*** Block opens ***

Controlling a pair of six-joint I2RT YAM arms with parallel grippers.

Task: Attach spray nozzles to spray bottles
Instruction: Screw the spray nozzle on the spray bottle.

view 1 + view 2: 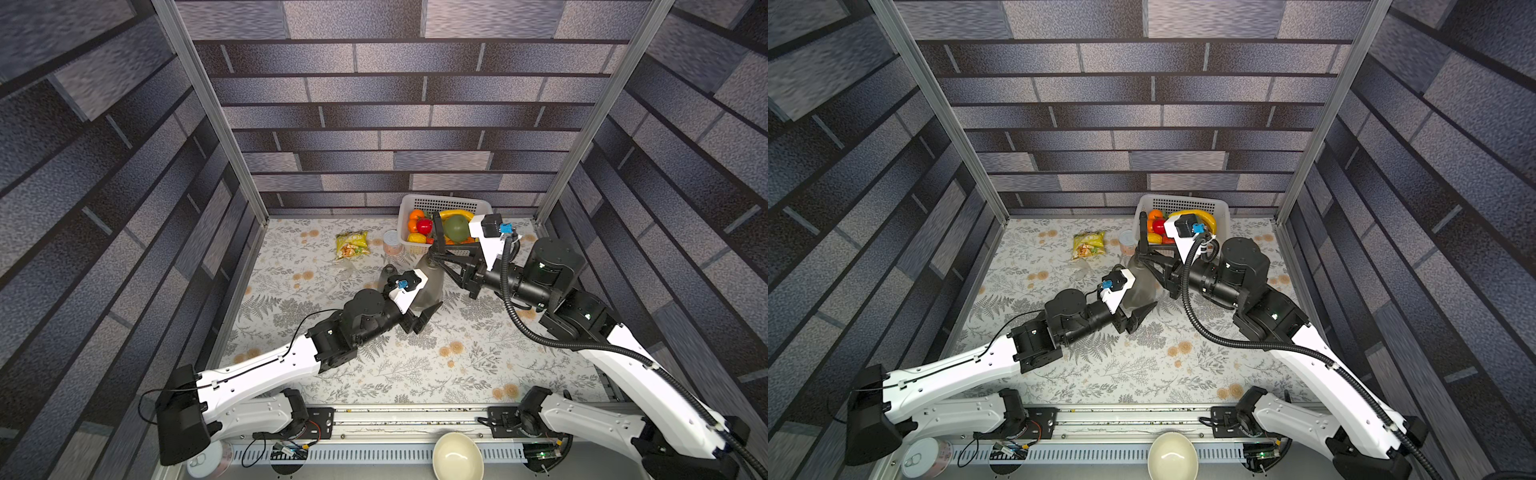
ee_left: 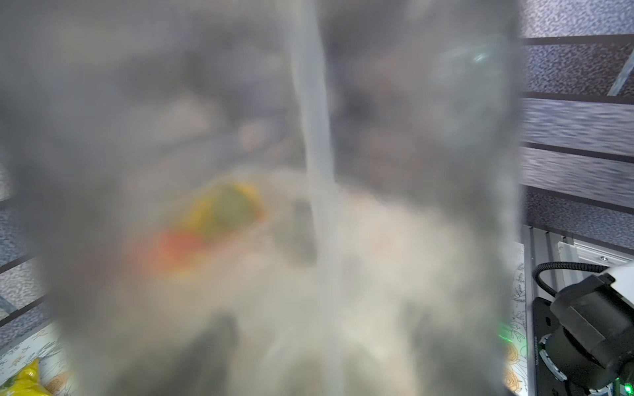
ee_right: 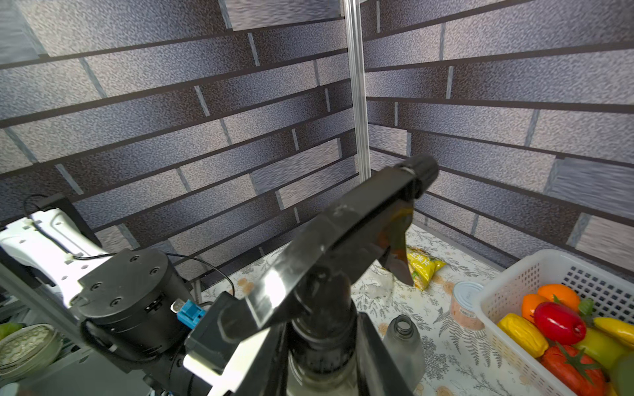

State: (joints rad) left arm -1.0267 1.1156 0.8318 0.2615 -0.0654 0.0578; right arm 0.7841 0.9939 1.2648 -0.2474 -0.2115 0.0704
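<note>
A smoky-grey spray bottle (image 1: 432, 278) (image 1: 1144, 284) stands upright mid-table. My left gripper (image 1: 422, 299) (image 1: 1131, 297) is shut on its wide body; the bottle wall (image 2: 240, 137) fills the left wrist view, with a pale dip tube (image 2: 315, 137) inside. A black spray nozzle (image 1: 436, 226) (image 1: 1143, 226) (image 3: 360, 219) sits on this bottle's neck. My right gripper (image 1: 434, 255) (image 1: 1140, 253) (image 3: 322, 360) is shut on the nozzle's screw collar. A second spray bottle (image 1: 388, 272) (image 3: 403, 343) stands open-necked just behind. A clear-whitish nozzle (image 3: 379, 288) lies on the cloth beyond it.
A white basket (image 1: 446, 203) of toy fruit and vegetables stands at the back right, close behind my right wrist. A pinkish tin can (image 1: 391, 243) and a yellow snack bag (image 1: 352, 245) lie to its left. A cream bowl (image 1: 457, 457) sits at the front rail.
</note>
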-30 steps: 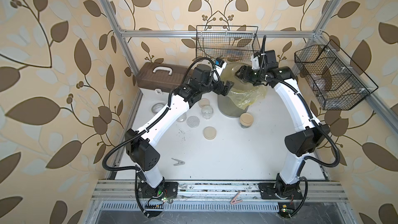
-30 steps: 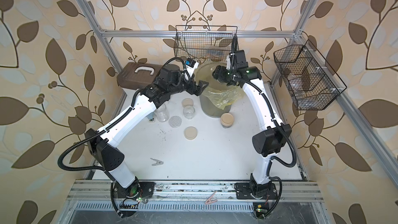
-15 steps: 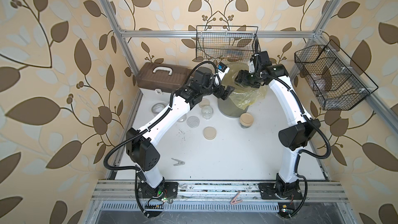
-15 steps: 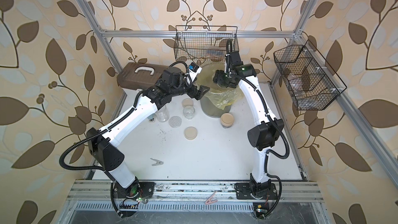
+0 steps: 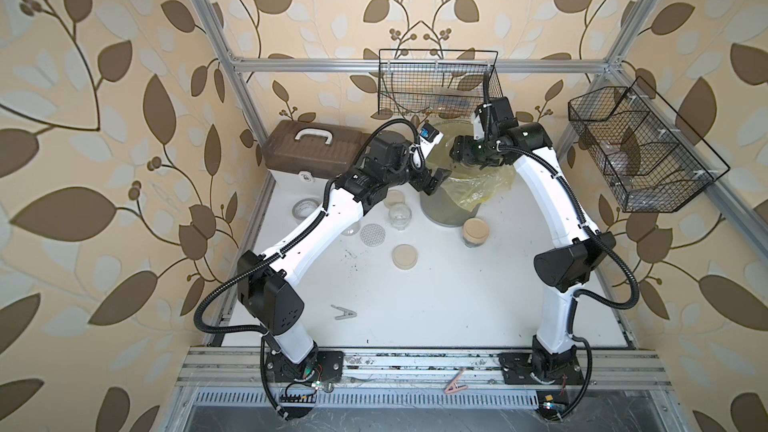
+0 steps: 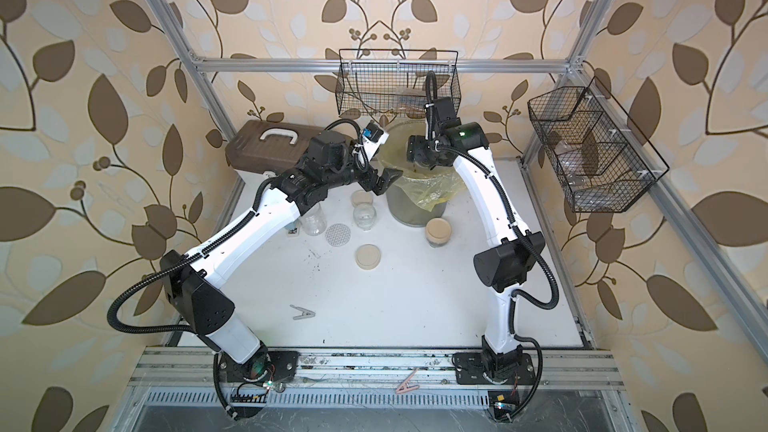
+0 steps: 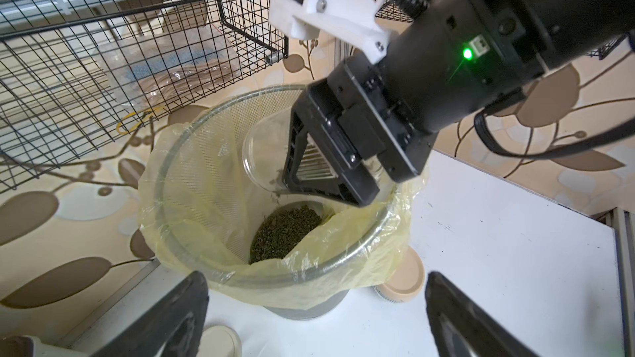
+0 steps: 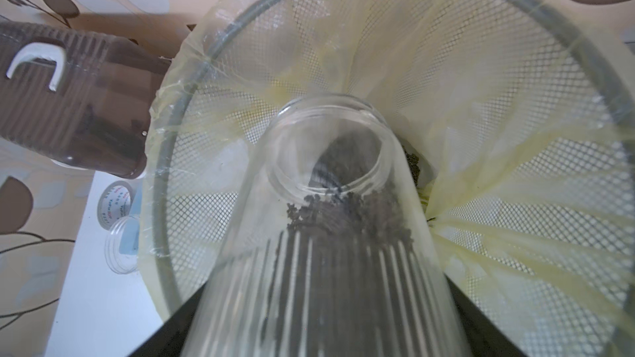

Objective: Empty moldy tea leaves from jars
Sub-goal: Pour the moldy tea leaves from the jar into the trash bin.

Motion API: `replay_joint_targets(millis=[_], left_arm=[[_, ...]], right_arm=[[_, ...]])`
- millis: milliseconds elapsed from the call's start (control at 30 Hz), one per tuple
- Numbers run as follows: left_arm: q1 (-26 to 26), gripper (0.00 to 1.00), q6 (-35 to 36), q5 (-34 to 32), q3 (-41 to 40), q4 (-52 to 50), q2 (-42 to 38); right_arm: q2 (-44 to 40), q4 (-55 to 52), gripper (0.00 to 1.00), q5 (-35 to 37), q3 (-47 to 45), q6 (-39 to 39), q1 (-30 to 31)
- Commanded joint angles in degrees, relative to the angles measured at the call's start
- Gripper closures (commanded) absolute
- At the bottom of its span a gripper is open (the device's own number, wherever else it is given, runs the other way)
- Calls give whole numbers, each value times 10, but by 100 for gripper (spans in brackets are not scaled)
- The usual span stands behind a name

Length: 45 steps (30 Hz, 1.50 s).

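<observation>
Over the last second the right arm draws its elbow in toward the bin (image 5: 446, 209) and turns its wrist. For the last half of that second it hardly moves. The left arm only dips a little. I judge this to mean the pour is under way rather than being set up, and that the arm is now holding the tilt.

The right pincer (image 7: 316, 180) is clamped on a clear jar (image 7: 263, 147), one finger across the near side of the glass and the other hidden behind it. The jar hangs over the bin's opening, tipped with its open mouth pointing down and inward, inside the ring of the rim. In the right wrist view the tea leaves (image 8: 343, 214) lie as a dark crumbly mass along the low side of the glass, just behind the neck, so the jar is not yet empty. A heap of the same leaves (image 7: 285, 231) lies at the bottom of the yellow liner (image 5: 486, 184), below the mouth.

The left pincer (image 5: 434, 181) stands wide and empty, near the bin's rim on the side toward the robot, touching nothing.

On the surface (image 5: 415, 305) a capped jar (image 5: 474, 232) with dark contents stands just beside the bin, so more emptying probably remains. An open, clear jar (image 5: 400, 216) stands on the bin's other side.
</observation>
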Motion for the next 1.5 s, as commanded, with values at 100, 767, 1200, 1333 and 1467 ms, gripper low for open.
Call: replay_joint_targets(millis=[100, 767, 1200, 1333, 1467], left_arm=[[7, 1, 42, 30, -7, 16, -27], [7, 1, 109, 24, -58, 25, -60], [7, 1, 142, 22, -73, 20, -76], [7, 1, 142, 23, -81, 24, -81], [7, 1, 145, 24, -81, 26, -80]], right_arm=[[4, 29, 81, 36, 22, -26, 1], [9, 53, 84, 137, 20, -341, 26], [1, 57, 86, 158, 9, -467, 29], [-10, 59, 87, 160, 2, -522, 23], [-21, 56, 87, 150, -19, -601, 28]])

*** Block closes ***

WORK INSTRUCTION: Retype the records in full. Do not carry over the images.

RESPONSE:
Controlling a pair of six-joint I2RT YAM arms with parallel grippers.

Task: Attach spray nozzles to spray bottles
Instruction: Screw the spray nozzle on the spray bottle.

view 1 + view 2: 
ee_left: 
ee_right: 

State: (joints rad) left arm -1.0267 1.1156 0.8318 0.2615 -0.0654 0.0578; right arm 0.7841 0.9939 1.2648 -0.2474 -0.2115 0.0704
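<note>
A smoky-grey spray bottle (image 1: 432, 278) (image 1: 1144, 284) stands upright mid-table. My left gripper (image 1: 422, 299) (image 1: 1131, 297) is shut on its wide body; the bottle wall (image 2: 240, 137) fills the left wrist view, with a pale dip tube (image 2: 315, 137) inside. A black spray nozzle (image 1: 436, 226) (image 1: 1143, 226) (image 3: 360, 219) sits on this bottle's neck. My right gripper (image 1: 434, 255) (image 1: 1140, 253) (image 3: 322, 360) is shut on the nozzle's screw collar. A second spray bottle (image 1: 388, 272) (image 3: 403, 343) stands open-necked just behind. A clear-whitish nozzle (image 3: 379, 288) lies on the cloth beyond it.
A white basket (image 1: 446, 203) of toy fruit and vegetables stands at the back right, close behind my right wrist. A pinkish tin can (image 1: 391, 243) and a yellow snack bag (image 1: 352, 245) lie to its left. A cream bowl (image 1: 457, 457) sits at the front rail.
</note>
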-30 steps: 
-30 steps: 
-15 steps: 
-15 steps: 
+0 steps: 
+0 steps: 
+0 steps: 
+0 steps: 

Objective: Empty moldy tea leaves from jars
Sub-goal: Pour the moldy tea leaves from the jar into the trash bin.

Motion API: `replay_joint_targets(millis=[_], left_arm=[[_, ...]], right_arm=[[_, ...]])`
- millis: milliseconds elapsed from the call's start (control at 30 Hz), one per tuple
- Numbers run as follows: left_arm: q1 (-26 to 26), gripper (0.00 to 1.00), q6 (-35 to 36), q5 (-34 to 32), q3 (-41 to 40), q4 (-52 to 50), q2 (-42 to 38); right_arm: q2 (-44 to 40), q4 (-55 to 52), gripper (0.00 to 1.00), q5 (-35 to 37), q3 (-47 to 45), q6 (-39 to 39), q1 (-30 to 31)
- Commanded joint angles in degrees, relative to the angles measured at the call's start
- Gripper closures (commanded) absolute
- At the bottom of its span a gripper is open (the device's own number, wherever else it is given, runs the other way)
- Calls give whole numbers, each value times 10, but by 100 for gripper (spans in brackets are not scaled)
- The usual span stands behind a name

Length: 45 steps (30 Hz, 1.50 s).

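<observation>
Over the last second the right arm draws its elbow in toward the bin (image 5: 446, 209) and turns its wrist. For the last half of that second it hardly moves. The left arm only dips a little. I judge this to mean the pour is under way rather than being set up, and that the arm is now holding the tilt.

The right pincer (image 7: 316, 180) is clamped on a clear jar (image 7: 263, 147), one finger across the near side of the glass and the other hidden behind it. The jar hangs over the bin's opening, tipped with its open mouth pointing down and inward, inside the ring of the rim. In the right wrist view the tea leaves (image 8: 343, 214) lie as a dark crumbly mass along the low side of the glass, just behind the neck, so the jar is not yet empty. A heap of the same leaves (image 7: 285, 231) lies at the bottom of the yellow liner (image 5: 486, 184), below the mouth.

The left pincer (image 5: 434, 181) stands wide and empty, near the bin's rim on the side toward the robot, touching nothing.

On the surface (image 5: 415, 305) a capped jar (image 5: 474, 232) with dark contents stands just beside the bin, so more emptying probably remains. An open, clear jar (image 5: 400, 216) stands on the bin's other side.
</observation>
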Motion for the next 1.5 s, as commanded, with values at 100, 767, 1200, 1333 and 1467 ms, gripper low for open.
Call: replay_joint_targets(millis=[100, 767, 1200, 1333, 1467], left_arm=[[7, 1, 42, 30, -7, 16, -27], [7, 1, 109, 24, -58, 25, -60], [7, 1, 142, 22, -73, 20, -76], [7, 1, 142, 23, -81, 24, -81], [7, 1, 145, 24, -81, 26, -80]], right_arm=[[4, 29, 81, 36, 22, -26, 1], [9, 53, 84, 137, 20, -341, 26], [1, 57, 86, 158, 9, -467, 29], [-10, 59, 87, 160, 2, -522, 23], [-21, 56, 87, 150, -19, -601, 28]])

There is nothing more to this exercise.